Exercise aim:
With the pictures omitted, transcribe each line below exactly as it is.

Material to process section start

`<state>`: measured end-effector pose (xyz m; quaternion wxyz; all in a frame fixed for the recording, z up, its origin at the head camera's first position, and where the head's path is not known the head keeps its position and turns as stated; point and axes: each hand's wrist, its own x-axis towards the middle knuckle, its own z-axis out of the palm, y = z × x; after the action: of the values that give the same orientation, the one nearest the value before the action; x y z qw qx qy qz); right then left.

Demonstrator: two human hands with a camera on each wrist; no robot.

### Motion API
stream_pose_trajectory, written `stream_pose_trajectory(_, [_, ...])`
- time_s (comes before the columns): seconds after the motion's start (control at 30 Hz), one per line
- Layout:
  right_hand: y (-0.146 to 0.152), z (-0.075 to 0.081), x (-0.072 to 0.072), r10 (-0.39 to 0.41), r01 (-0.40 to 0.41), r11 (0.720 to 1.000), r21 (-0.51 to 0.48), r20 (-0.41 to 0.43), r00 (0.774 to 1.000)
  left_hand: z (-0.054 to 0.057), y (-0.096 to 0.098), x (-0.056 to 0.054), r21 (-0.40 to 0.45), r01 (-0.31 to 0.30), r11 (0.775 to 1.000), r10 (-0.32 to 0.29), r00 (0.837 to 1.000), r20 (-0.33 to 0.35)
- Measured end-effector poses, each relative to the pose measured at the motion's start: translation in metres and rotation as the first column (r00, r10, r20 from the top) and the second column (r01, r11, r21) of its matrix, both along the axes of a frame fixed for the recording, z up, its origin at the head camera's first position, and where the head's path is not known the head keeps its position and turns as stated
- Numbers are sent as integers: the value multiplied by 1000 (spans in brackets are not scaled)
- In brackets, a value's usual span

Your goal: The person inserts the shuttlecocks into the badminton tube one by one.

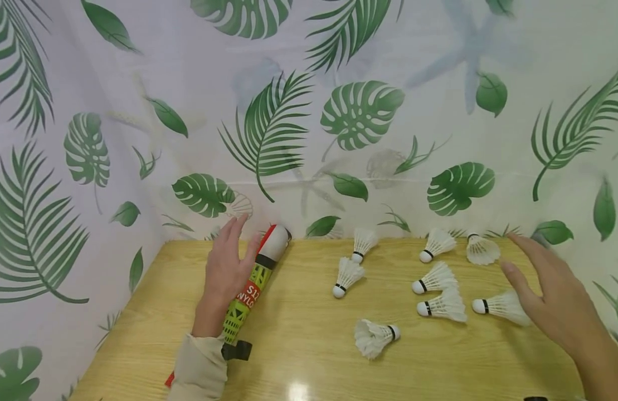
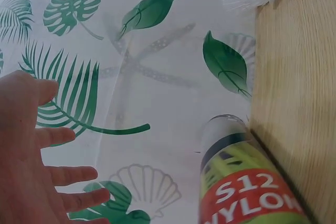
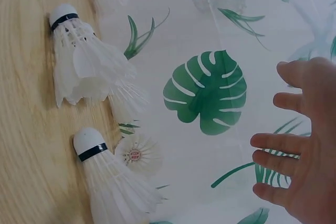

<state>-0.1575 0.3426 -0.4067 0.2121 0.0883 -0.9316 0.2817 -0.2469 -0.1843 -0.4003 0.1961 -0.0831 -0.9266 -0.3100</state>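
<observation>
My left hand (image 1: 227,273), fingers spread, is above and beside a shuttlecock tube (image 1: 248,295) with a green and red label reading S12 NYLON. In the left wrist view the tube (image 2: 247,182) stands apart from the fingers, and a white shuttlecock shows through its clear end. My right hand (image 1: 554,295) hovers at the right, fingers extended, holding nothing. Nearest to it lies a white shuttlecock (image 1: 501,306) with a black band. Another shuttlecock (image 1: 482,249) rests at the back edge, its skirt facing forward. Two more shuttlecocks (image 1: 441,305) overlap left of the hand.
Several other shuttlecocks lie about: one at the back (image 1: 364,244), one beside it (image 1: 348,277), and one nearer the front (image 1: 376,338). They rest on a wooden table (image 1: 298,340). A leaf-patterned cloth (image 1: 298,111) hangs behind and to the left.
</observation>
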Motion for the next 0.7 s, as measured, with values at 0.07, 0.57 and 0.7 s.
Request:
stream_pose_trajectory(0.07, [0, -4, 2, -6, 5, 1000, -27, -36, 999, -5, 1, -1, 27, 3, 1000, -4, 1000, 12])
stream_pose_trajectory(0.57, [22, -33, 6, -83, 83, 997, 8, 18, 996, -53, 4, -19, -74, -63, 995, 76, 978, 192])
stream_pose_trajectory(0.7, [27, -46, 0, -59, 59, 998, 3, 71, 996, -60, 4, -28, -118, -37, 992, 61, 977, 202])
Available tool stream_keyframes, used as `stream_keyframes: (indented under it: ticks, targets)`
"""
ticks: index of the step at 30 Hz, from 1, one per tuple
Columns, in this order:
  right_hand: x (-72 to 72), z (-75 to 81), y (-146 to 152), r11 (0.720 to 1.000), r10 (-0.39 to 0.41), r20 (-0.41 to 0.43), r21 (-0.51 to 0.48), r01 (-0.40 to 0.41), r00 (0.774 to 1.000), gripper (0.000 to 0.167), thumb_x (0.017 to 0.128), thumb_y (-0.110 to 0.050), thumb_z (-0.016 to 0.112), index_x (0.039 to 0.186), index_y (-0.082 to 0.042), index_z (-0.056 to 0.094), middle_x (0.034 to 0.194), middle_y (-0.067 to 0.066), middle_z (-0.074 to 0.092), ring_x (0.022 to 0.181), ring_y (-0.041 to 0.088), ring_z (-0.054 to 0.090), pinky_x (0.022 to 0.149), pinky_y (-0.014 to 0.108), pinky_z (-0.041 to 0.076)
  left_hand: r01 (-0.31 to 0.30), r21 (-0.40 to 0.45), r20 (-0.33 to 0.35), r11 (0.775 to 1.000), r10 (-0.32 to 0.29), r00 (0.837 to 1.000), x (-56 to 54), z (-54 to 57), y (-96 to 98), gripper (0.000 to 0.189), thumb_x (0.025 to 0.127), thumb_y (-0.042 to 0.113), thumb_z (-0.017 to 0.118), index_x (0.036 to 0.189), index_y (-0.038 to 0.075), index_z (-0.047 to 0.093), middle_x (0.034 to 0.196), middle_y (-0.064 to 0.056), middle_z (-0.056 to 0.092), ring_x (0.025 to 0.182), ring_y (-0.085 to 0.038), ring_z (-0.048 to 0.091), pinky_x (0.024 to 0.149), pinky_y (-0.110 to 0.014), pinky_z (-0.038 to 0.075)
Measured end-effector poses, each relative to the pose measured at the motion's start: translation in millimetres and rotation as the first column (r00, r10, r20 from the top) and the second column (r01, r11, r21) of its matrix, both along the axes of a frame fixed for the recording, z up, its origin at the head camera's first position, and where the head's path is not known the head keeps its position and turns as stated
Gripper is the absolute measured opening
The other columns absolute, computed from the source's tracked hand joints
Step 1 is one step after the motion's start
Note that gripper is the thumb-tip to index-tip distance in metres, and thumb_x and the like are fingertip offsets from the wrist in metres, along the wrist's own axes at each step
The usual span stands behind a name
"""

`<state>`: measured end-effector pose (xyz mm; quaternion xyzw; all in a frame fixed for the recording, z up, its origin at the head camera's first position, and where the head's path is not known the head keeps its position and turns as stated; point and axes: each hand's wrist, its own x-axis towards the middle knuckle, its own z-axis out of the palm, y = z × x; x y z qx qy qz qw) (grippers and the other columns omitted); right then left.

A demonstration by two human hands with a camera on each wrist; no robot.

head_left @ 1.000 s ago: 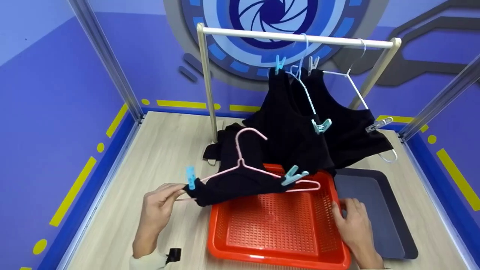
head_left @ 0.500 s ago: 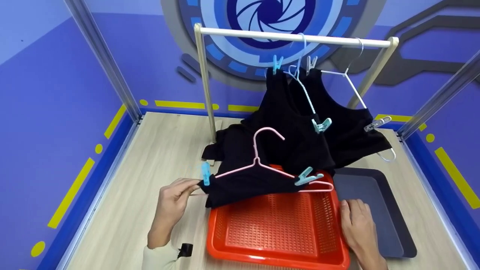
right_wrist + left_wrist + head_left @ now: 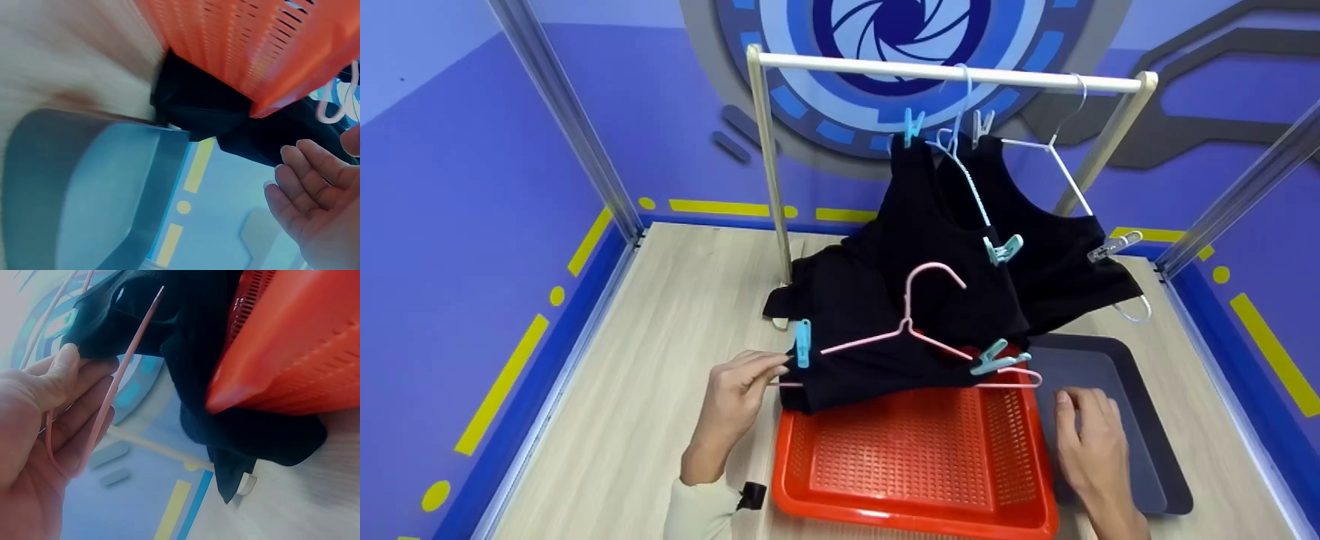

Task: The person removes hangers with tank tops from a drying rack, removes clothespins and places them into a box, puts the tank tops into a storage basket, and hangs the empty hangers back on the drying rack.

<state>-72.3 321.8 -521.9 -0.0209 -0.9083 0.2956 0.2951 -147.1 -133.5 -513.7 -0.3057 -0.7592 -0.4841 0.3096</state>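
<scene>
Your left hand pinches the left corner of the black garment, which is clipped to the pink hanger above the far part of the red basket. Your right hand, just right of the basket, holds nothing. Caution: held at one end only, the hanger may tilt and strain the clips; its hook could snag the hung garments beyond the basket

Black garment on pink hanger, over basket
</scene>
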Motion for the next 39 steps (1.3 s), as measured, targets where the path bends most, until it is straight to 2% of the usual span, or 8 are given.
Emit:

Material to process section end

Answer space:
`<state>`: measured end-effector pose (xyz m; quaternion wxyz; all in a frame fixed for the recording, z up, its origin at the head camera's first position, and where the head's path is not known the head keeps its position and turns as stated; point and axes: each hand's wrist, its own x-axis towards the middle knuckle, its own z-axis out of the palm, y = z × x; after the action: of the values that give the same orientation, the one nearest the value before the action; x y z qw qx qy qz); right then left.

Demonstrator: two human hands with a camera on each wrist; no robot.

### Motion API
stream_pose_trajectory, written `stream_pose_trajectory(_, [_, ...])`
- time_s (comes before the columns): seconds after the motion's start (control at 30 Hz), one per line
- Layout:
  right_hand: y (-0.146 to 0.152), z (-0.075 to 0.081), x (-0.072 to 0.072), r10 (-0.39 to 0.41), r01 (-0.40 to 0.41), r11 (0.720 to 1.000), r21 (-0.51 to 0.48), r20 (-0.41 to 0.43), r00 (0.774 to 1.000)
  left_hand: z (-0.054 to 0.057), y (-0.096 to 0.098), x (-0.056 to 0.054), r21 (-0.40 to 0.45), r01 (-0.31 to 0.30), r11 (0.775 to 1.000), r10 (-0.32 to 0.29), r00 (0.837 to 1.000), r20 (-0.33 to 0.35)
- Measured end-effector poses, each relative to the pose measured at the motion's start: translation in metres and rotation as the first column (r00, r10, r20 from the top) and the second column (r01, r11, r21) of its matrix, both along the axes of a frame fixed for the recording, z up, its origin at the head camera's first position, and where the head's path is not known the head keeps its position and turns as stated
- Numbers are sent as integers: the value multiplied by 1000 (spans in brackets are not scaled)
- In brackets, a value's usual span

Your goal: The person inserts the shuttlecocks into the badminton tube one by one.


<state>-0.1575 0.3426 -0.4067 0.2121 0.0883 -0.9316 0.2817 -0.2469 -0.1843 -0.4003 0.1961 -0.0831 -0.9266 -0.3100</state>
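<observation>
My left hand (image 1: 227,273), fingers spread, is above and beside a shuttlecock tube (image 1: 248,295) with a green and red label reading S12 NYLON. In the left wrist view the tube (image 2: 247,182) stands apart from the fingers, and a white shuttlecock shows through its clear end. My right hand (image 1: 554,295) hovers at the right, fingers extended, holding nothing. Nearest to it lies a white shuttlecock (image 1: 501,306) with a black band. Another shuttlecock (image 1: 482,249) rests at the back edge, its skirt facing forward. Two more shuttlecocks (image 1: 441,305) overlap left of the hand.
Several other shuttlecocks lie about: one at the back (image 1: 364,244), one beside it (image 1: 348,277), and one nearer the front (image 1: 376,338). They rest on a wooden table (image 1: 298,340). A leaf-patterned cloth (image 1: 298,111) hangs behind and to the left.
</observation>
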Motion for the next 0.7 s, as measured, with values at 0.07, 0.57 and 0.7 s.
Request:
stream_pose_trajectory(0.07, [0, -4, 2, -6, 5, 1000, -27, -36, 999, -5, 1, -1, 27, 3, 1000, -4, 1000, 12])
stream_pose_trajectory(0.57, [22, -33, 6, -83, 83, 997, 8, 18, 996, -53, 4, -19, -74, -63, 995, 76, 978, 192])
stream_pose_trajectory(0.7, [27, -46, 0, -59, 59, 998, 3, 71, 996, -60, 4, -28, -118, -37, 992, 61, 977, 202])
Available tool stream_keyframes, used as `stream_keyframes: (indented under it: ticks, targets)`
"""
ticks: index of the step at 30 Hz, from 1, one per tuple
Columns, in this order:
  right_hand: x (-72 to 72), z (-75 to 81), y (-146 to 152), r11 (0.720 to 1.000), r10 (-0.39 to 0.41), r20 (-0.41 to 0.43), r21 (-0.51 to 0.48), r01 (-0.40 to 0.41), r00 (0.774 to 1.000), gripper (0.000 to 0.167), thumb_x (0.017 to 0.128), thumb_y (-0.110 to 0.050), thumb_z (-0.016 to 0.112), index_x (0.039 to 0.186), index_y (-0.082 to 0.042), index_z (-0.056 to 0.094), middle_x (0.034 to 0.194), middle_y (-0.067 to 0.066), middle_z (-0.074 to 0.092), ring_x (0.022 to 0.181), ring_y (-0.041 to 0.088), ring_z (-0.054 to 0.090), pinky_x (0.022 to 0.149), pinky_y (-0.014 to 0.108), pinky_z (-0.041 to 0.076)
  left_hand: r01 (-0.31 to 0.30), r21 (-0.40 to 0.45), r20 (-0.33 to 0.35), r11 (0.775 to 1.000), r10 (-0.32 to 0.29), r00 (0.837 to 1.000), x (-56 to 54), z (-54 to 57), y (-96 to 98), gripper (0.000 to 0.189), thumb_x (0.025 to 0.127), thumb_y (-0.042 to 0.113), thumb_z (-0.017 to 0.118), index_x (0.036 to 0.189), index_y (-0.038 to 0.075), index_z (-0.047 to 0.093), middle_x (0.034 to 0.196), middle_y (-0.064 to 0.056), middle_z (-0.056 to 0.092), ring_x (0.025 to 0.182), ring_y (-0.085 to 0.038), ring_z (-0.048 to 0.091), pinky_x (0.024 to 0.149), pinky_y (-0.110 to 0.014), pinky_z (-0.038 to 0.075)
Measured end-effector poses, each relative to the pose measured at the motion's start: translation in millimetres and rotation as the first column (r00, r10, r20 from the top) and the second column (r01, r11, r21) of its matrix, both along the axes of a frame fixed for the recording, z up, its origin at the head camera's first position, and where the head's path is not known the head keeps its position and turns as stated
Gripper is the absolute measured opening
The other columns absolute, computed from the source's tracked hand joints
Step 1 is one step after the motion's start
Note that gripper is the thumb-tip to index-tip distance in metres, and thumb_x and the like are fingertip offsets from the wrist in metres, along the wrist's own axes at each step
The usual span stands behind a name
"""

`<state>`: measured end-effector pose (xyz mm; quaternion xyzw; all in a frame fixed for the recording, z up, its origin at the head camera's first position, and where the head's path is not known the head keeps its position and turns as stated; point and axes: each hand's wrist, its own x-axis towards the middle knuckle, its own z-axis out of the palm, y = z × x; x y z qx qy qz qw) (grippers and the other columns omitted); right then left.

A demonstration by two human hands with a camera on each wrist; no robot.

head_left @ 1.000 s ago: 
head_left @ 0.500 s ago: 
right_wrist + left_wrist + head_left @ now: 

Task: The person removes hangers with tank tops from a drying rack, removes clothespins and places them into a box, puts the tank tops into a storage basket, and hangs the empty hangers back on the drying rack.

<state>-72.3 321.8 -521.9 -0.0209 -0.9083 0.2956 0.2951 -147.1 -133.5 -513.7 -0.3057 -0.7592 -0.4841 0.3096</state>
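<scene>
Your left hand pinches the left corner of the black garment, which is clipped to the pink hanger above the far part of the red basket. Your right hand, just right of the basket, holds nothing. Caution: held at one end only, the hanger may tilt and strain the clips; its hook could snag the hung garments beyond the basket

Black garment on pink hanger, over basket
</scene>
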Motion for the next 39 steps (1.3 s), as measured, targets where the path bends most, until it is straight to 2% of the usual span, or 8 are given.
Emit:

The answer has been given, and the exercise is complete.